I can’t solve the Slate Obamavalanche conundrum. But that doesn’t mean I’d support an affirmative action program for conservatives just because they think they’re underrepresented. Screw that. Conservatives put their minds to filling the ranks of the commentariat, and they did OK there. If they want to fill more mainstream reporter and editor jobs, let them tug harder on their bootstraps.

This is the moment when Slate could have done something to save itself — or at least stay relevant — because at the time Shafer wrote those words a lot of us were pulling hard on our bootstraps. I had published a couple books and won an award for a piece I did for The Washington City Paper — a piece published when Shafer was the editor of that paper — when in the late 1990s I contacted Slate to ask about freelancing. Shafer replied that he had no interest in what he called my “hot shit copy.” Affirmative action or not, conservatives were not welcome. To claim that there were just none of us, that the only thing a Slate editor could do was toss his hands up at the dazzling superiority of all those lefty applicants, is pusillanimous horse shit.

Imagine for a second that in 2008 Shafer and Slate had thought differently. Imagine if they had tapped a conservative or libertarian for an editor’s job — say, Tucker Carlson or Newsmax’s Christopher Ruddy, who claimed he could make Newsweek profitable in 18 months — the same Newsweek that is now considered a joke. Or Michelle Malkin, who launched Hotair.com, now one of the most successful political sites on the Web. Had Shafer had the guts to ignore his own posturing, he might not be out of a job.
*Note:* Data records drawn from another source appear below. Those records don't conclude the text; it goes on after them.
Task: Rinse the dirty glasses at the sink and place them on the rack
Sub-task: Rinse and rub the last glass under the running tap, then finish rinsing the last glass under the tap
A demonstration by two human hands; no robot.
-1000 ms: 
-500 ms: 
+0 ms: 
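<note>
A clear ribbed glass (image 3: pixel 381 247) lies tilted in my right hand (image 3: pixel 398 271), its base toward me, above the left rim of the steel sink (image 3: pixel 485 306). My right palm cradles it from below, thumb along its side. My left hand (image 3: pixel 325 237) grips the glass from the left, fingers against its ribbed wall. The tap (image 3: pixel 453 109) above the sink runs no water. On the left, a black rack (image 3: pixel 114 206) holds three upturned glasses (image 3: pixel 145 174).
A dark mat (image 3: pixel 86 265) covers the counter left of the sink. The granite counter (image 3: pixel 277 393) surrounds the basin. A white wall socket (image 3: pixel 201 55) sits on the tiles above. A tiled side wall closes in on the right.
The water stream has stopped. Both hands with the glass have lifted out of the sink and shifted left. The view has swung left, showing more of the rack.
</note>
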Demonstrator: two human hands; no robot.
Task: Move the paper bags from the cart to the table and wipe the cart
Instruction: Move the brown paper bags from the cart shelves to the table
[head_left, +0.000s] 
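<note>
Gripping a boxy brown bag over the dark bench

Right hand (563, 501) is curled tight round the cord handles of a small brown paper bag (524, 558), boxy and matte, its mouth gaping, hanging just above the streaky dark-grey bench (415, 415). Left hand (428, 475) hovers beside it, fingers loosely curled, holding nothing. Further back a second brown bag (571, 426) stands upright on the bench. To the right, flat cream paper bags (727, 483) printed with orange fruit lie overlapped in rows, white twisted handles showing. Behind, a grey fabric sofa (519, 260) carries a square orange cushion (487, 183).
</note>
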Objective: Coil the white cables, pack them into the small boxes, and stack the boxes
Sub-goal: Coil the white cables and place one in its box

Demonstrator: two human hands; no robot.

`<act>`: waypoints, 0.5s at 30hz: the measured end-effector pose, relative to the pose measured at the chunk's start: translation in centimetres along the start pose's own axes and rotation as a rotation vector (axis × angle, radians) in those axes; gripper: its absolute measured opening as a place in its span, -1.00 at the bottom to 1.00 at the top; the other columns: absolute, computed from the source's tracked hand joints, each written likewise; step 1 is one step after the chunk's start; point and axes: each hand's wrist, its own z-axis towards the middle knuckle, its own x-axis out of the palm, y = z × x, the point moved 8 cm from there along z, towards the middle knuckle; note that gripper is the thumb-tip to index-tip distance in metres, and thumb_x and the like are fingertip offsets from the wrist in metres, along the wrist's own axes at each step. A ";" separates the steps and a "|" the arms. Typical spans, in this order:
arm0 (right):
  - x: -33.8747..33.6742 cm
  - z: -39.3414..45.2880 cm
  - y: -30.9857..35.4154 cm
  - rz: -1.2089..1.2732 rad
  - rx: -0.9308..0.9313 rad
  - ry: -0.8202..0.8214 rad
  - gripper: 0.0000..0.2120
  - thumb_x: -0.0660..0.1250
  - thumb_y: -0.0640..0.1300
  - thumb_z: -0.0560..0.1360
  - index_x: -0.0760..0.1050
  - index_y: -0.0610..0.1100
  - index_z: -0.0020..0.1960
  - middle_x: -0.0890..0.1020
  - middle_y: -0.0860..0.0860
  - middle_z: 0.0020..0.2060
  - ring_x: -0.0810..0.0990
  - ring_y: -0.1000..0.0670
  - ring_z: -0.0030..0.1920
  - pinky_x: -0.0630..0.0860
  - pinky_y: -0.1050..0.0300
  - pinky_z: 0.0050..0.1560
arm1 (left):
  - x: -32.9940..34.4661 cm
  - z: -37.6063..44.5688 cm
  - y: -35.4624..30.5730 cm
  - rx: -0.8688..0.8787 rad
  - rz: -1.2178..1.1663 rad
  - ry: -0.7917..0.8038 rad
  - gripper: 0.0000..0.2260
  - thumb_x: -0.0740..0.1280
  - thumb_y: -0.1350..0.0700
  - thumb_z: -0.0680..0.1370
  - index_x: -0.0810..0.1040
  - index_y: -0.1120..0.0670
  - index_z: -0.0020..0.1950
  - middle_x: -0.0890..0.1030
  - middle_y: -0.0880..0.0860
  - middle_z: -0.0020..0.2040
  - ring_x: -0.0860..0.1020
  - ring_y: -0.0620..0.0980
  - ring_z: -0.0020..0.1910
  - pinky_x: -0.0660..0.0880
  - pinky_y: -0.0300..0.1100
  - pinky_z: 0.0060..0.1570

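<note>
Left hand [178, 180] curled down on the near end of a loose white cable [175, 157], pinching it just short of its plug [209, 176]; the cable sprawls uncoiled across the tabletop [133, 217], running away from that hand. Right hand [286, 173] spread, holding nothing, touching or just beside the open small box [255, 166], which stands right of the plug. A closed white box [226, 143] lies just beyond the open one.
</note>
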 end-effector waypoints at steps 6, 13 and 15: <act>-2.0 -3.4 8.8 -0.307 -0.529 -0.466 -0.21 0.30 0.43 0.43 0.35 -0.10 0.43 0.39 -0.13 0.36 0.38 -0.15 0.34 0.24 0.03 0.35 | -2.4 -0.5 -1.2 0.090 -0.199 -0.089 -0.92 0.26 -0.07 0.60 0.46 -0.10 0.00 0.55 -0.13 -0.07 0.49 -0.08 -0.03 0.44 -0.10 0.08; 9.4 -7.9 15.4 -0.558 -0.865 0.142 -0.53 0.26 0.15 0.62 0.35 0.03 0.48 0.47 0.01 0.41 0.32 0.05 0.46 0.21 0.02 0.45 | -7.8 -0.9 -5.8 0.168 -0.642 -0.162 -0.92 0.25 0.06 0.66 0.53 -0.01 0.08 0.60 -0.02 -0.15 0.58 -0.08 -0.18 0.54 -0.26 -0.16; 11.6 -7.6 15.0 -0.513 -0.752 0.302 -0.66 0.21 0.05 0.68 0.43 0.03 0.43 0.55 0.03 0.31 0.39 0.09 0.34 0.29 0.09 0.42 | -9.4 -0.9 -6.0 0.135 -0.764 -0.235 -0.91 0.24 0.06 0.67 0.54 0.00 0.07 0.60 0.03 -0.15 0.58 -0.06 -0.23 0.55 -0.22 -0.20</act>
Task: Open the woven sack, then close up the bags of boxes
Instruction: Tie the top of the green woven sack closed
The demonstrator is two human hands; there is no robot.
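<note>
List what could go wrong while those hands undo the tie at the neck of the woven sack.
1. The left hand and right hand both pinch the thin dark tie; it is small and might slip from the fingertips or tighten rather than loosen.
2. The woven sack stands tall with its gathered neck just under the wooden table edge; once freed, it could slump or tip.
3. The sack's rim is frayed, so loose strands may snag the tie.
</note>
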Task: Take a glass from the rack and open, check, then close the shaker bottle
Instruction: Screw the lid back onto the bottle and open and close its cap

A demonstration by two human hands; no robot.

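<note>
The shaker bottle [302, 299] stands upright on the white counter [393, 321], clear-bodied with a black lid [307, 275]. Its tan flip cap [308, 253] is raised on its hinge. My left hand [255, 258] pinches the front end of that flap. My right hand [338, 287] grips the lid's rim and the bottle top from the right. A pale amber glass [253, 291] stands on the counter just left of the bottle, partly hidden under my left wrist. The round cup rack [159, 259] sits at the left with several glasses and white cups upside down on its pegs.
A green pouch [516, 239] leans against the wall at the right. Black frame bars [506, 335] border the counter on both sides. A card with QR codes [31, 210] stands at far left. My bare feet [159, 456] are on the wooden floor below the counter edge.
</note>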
What happened to Shafer and Slate, and what is happening to The Post and the rest of the dinosaur media, reminds me of that immortal Alec Baldwin scene in the movie “Glengarry Glen Ross.” Baldwin is a salesman sent to motivate a group of losers, who in my metaphor represent members of the old media who are simply unwilling to hire conservatives, even though doing so would make their outlets profitable (Fact: Michelle Malkin could quadruple Rachel Maddow’s ratings in six months).

“They are sitting out there waiting to give you their money,” Baldwin says with a brilliant and hilarious combination of testosterone and bemusement. “Are you willing to take it? Are you man enough?”

Mark Judge is the author of A Tremor of Bliss: Sex, Catholicism, and Rock ‘n’ Roll.